> _REQUIRED ACTION_
Locate the word "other" in the data below, then copy every line that holds it.
BEGIN RECORDED INFORMATION
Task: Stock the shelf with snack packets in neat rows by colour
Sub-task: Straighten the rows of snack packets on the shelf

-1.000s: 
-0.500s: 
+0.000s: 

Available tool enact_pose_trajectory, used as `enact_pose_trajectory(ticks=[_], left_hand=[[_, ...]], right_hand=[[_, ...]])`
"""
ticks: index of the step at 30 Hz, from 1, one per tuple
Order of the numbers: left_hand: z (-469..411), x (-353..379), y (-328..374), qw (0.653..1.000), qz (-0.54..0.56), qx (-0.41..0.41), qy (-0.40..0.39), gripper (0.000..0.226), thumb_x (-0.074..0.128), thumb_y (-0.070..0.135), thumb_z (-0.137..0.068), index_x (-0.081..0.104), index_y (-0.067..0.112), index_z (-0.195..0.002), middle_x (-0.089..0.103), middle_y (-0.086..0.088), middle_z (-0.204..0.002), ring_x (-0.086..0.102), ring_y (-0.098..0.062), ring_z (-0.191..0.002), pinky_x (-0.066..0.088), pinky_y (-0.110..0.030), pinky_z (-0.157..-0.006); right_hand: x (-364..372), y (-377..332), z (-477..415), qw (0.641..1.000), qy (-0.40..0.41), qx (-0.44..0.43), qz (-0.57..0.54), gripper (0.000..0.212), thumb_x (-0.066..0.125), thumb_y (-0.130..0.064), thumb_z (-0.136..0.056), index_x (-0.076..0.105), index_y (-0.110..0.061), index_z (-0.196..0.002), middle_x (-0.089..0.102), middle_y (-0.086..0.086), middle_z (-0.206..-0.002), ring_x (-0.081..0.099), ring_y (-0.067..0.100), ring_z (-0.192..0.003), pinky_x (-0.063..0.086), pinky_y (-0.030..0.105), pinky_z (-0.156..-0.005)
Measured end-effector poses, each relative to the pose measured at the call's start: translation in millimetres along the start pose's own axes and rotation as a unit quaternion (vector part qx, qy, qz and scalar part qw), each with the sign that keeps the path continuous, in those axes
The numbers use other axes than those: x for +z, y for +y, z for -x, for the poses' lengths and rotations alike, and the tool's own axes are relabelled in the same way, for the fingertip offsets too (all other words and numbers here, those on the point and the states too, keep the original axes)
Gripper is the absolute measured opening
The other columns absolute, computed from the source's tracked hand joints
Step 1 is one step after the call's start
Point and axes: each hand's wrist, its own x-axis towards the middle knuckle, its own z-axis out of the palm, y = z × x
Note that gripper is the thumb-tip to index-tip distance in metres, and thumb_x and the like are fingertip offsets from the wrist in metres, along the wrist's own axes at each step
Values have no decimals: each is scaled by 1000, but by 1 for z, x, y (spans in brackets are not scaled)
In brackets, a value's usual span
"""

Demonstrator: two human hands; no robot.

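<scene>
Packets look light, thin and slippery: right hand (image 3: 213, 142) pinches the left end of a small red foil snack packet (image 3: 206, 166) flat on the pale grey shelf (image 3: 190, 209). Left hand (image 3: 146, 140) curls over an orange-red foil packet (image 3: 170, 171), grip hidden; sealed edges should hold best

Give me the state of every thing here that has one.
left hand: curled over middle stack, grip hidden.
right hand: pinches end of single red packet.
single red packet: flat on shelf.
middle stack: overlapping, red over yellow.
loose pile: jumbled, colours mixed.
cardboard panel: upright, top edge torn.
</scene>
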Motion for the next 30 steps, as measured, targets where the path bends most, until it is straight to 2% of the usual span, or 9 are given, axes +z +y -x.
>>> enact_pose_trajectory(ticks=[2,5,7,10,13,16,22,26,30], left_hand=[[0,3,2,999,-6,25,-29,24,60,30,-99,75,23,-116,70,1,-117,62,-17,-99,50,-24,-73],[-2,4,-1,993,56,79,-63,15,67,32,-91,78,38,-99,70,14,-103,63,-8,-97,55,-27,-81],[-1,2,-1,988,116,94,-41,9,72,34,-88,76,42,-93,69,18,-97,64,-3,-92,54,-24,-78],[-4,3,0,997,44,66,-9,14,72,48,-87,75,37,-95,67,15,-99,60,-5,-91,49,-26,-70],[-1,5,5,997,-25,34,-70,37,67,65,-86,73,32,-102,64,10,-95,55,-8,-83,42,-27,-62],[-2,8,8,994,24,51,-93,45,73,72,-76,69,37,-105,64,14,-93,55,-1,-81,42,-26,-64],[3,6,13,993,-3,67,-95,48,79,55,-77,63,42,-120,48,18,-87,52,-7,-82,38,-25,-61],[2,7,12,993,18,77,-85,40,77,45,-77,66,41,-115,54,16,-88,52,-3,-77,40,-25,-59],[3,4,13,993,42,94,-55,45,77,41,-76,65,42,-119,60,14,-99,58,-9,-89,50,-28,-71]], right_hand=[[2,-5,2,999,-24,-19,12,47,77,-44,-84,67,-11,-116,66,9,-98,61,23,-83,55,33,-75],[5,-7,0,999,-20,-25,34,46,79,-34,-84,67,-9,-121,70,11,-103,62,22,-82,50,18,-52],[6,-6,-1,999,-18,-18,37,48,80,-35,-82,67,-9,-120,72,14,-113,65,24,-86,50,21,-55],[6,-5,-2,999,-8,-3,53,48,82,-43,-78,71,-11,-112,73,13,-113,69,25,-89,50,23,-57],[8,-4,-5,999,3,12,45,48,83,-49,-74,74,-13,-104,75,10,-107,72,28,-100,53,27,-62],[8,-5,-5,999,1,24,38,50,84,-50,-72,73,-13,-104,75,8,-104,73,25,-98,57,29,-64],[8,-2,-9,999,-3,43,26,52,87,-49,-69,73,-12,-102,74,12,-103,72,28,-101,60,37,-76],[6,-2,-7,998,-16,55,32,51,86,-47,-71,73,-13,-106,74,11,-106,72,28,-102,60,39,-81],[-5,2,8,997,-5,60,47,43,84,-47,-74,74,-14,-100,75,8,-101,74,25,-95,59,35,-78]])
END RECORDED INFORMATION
> _YOUR SOLUTION_
The numbers use other axes than those: x for +z, y for +y, z for -x, for the poses' lengths and rotations alike, and the tool's own axes are relabelled in the same way, for the fingertip offsets too (all other words and numbers here, those on the point and the states too, keep the original axes)
The other columns absolute, computed from the source's tracked hand joints

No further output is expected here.